Reputation: 7575
Let's say I wanted to find all 12-letter words in /usr/share/dict/words
that started with c
and ended with er
. Off the top of my head, a workable pattern could look something like:
grep -E '^c.{9}er$' /usr/share/dict/words
It finds:
cabinetmaker
calcographer
calligrapher
campanologer
campylometer
...
But that .{9}
bothers me. It feels too magical, subtracting the total length of all the anchor characters from the number defined in the original constraint.
Is there any way to rewrite this regex so it doesn't require doing this calculation up front, allowing a literal 12
to be used directly in the pattern?
Upvotes: 3
Views: 97
Reputation: 70750
You can use the -x
option which selects only matches that exactly match the whole line.

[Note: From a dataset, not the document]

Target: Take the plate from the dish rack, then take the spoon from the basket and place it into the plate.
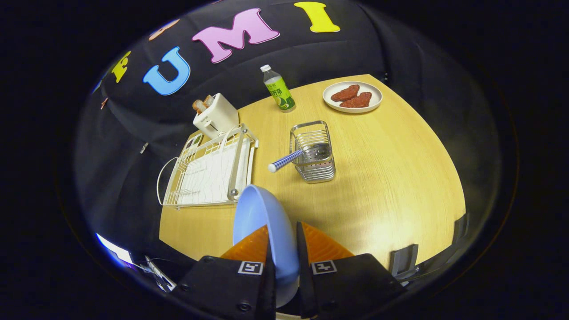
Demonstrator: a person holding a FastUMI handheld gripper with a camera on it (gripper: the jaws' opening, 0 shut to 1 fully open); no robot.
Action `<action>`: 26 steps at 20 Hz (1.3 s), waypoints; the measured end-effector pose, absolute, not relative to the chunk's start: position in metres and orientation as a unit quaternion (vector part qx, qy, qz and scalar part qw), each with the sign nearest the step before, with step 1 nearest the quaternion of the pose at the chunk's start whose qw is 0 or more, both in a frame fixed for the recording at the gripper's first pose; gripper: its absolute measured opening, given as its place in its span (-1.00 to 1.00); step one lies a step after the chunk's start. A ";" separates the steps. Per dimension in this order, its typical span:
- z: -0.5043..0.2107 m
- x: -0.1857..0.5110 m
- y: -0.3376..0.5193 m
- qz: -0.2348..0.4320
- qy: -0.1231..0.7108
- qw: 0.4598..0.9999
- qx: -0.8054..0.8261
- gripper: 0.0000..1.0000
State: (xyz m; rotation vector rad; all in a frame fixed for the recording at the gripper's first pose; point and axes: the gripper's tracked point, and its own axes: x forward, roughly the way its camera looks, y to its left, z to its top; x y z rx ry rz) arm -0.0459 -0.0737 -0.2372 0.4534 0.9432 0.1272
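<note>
A light blue plate (260, 213) stands on edge between my fingers, and my gripper (283, 242) is shut on its rim, holding it above the wooden table (391, 178). Beyond it to the left lies the white wire dish rack (209, 171), with no dishes in it. Straight ahead stands a metal wire basket (313, 151). A spoon (286, 161) with a blue-and-white striped handle leans out of the basket toward the rack.
A white toaster (215, 116) with bread in it stands behind the rack. A green-labelled bottle (278, 89) is at the back, and a white plate with reddish food (352, 97) sits at the far right. Bare table stretches right of the basket.
</note>
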 end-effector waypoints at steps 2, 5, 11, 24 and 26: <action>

grep -xE '.{12}' | grep 'c.*er'
Or use the -P
option which clarifies the pattern as a Perl regular expression and use a lookahead assertion.
grep -P '^(?=.{12}$)c.*er$'
Upvotes: 2
Reputation: 85883
One approach with GNU sed
:
$ sed -nr '/^.{12}$/{/^c.*er$/p}' words
With BSD sed
(Mac OS) it would be:
$ sed -nE '/^.{12}$/{/^c.*er$/p;}' words
Upvotes: 0
Reputation: 757
I don't know grep
so well, but some more advanced NFA RegEx implementations provide you with lookaheads and lookbehinds. If you can figure out any means to make those available for you, you could write:
^(?=c).{12}(?<=er)$
Maybe as a perl
one-liner like this?
cat /usr/share/dict/words | perl -ne "print if m/^(?=c).{12}(?<=er)$/"
Upvotes: 0
Reputation: 786091
You can use awk
as an alternative and avoid this calculation:
awk -v len=12 'length($1)==len && $1 ~ /^c.*?er$/' file
Upvotes: 0